What you are asked to do: Look for the line with "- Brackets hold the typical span" in the data below, then reproduce word for word that line and every line after it. Leave out all pictures and add nothing.

════════════════════

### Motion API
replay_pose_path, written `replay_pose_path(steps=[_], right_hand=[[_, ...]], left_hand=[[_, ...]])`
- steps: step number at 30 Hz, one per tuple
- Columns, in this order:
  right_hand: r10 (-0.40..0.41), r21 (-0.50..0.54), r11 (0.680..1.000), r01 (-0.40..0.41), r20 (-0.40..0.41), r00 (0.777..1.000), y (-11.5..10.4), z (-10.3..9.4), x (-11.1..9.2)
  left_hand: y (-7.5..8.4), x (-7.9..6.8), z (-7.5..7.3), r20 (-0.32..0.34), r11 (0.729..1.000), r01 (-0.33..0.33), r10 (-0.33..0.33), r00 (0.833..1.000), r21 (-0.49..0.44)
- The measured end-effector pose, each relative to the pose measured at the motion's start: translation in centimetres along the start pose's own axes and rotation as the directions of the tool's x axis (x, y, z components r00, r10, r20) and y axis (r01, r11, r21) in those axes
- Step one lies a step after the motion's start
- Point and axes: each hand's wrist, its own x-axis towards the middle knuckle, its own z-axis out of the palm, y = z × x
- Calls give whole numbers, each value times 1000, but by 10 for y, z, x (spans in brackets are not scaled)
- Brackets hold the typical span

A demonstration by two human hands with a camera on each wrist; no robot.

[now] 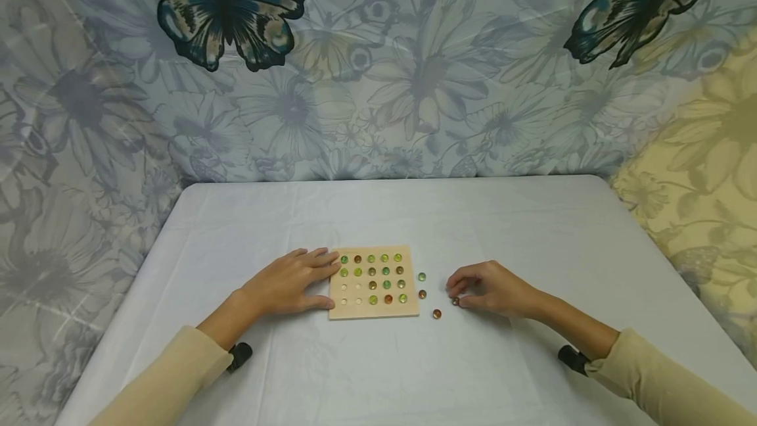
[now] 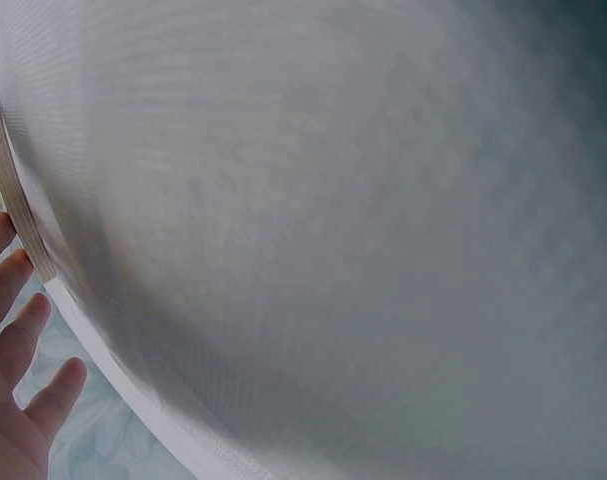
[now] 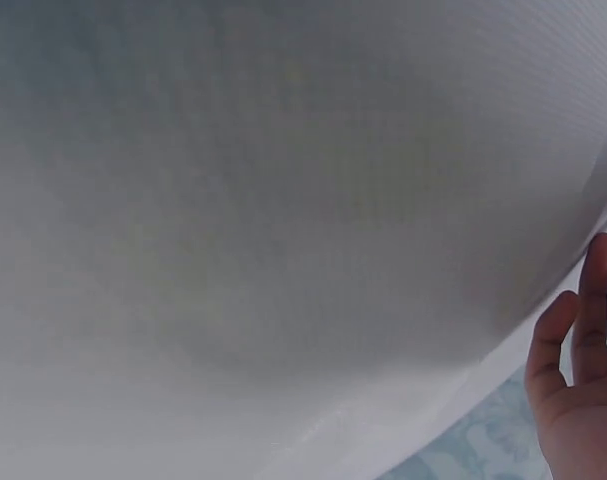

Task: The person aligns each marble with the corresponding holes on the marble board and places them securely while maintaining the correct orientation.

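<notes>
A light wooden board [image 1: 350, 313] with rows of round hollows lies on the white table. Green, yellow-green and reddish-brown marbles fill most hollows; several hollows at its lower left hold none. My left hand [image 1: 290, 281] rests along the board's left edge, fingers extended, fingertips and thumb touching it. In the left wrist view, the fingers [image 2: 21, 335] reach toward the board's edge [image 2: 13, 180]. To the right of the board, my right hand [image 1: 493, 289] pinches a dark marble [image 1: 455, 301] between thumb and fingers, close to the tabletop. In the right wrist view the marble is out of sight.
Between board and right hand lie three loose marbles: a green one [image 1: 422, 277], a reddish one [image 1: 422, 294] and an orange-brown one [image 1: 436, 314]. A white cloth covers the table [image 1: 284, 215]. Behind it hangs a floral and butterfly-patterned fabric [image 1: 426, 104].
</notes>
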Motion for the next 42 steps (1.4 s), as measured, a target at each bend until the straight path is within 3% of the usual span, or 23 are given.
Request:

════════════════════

Result for this exercise:
- Brackets hold the typical span

A demonstration by two human hands with a camera on each wrist; no robot.

[now] 
[now] 
[now] 

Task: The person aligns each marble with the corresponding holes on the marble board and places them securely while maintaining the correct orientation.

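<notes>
A light wooden board [image 1: 350, 313] with rows of round hollows lies on the white table. Green, yellow-green and reddish-brown marbles fill most hollows; several hollows at its lower left hold none. My left hand [image 1: 290, 281] rests along the board's left edge, fingers extended, fingertips and thumb touching it. In the left wrist view, the fingers [image 2: 21, 335] reach toward the board's edge [image 2: 13, 180]. To the right of the board, my right hand [image 1: 493, 289] pinches a dark marble [image 1: 455, 301] between thumb and fingers, close to the tabletop. In the right wrist view the marble is out of sight.
Between board and right hand lie three loose marbles: a green one [image 1: 422, 277], a reddish one [image 1: 422, 294] and an orange-brown one [image 1: 436, 314]. A white cloth covers the table [image 1: 284, 215]. Behind it hangs a floral and butterfly-patterned fabric [image 1: 426, 104].
</notes>
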Motion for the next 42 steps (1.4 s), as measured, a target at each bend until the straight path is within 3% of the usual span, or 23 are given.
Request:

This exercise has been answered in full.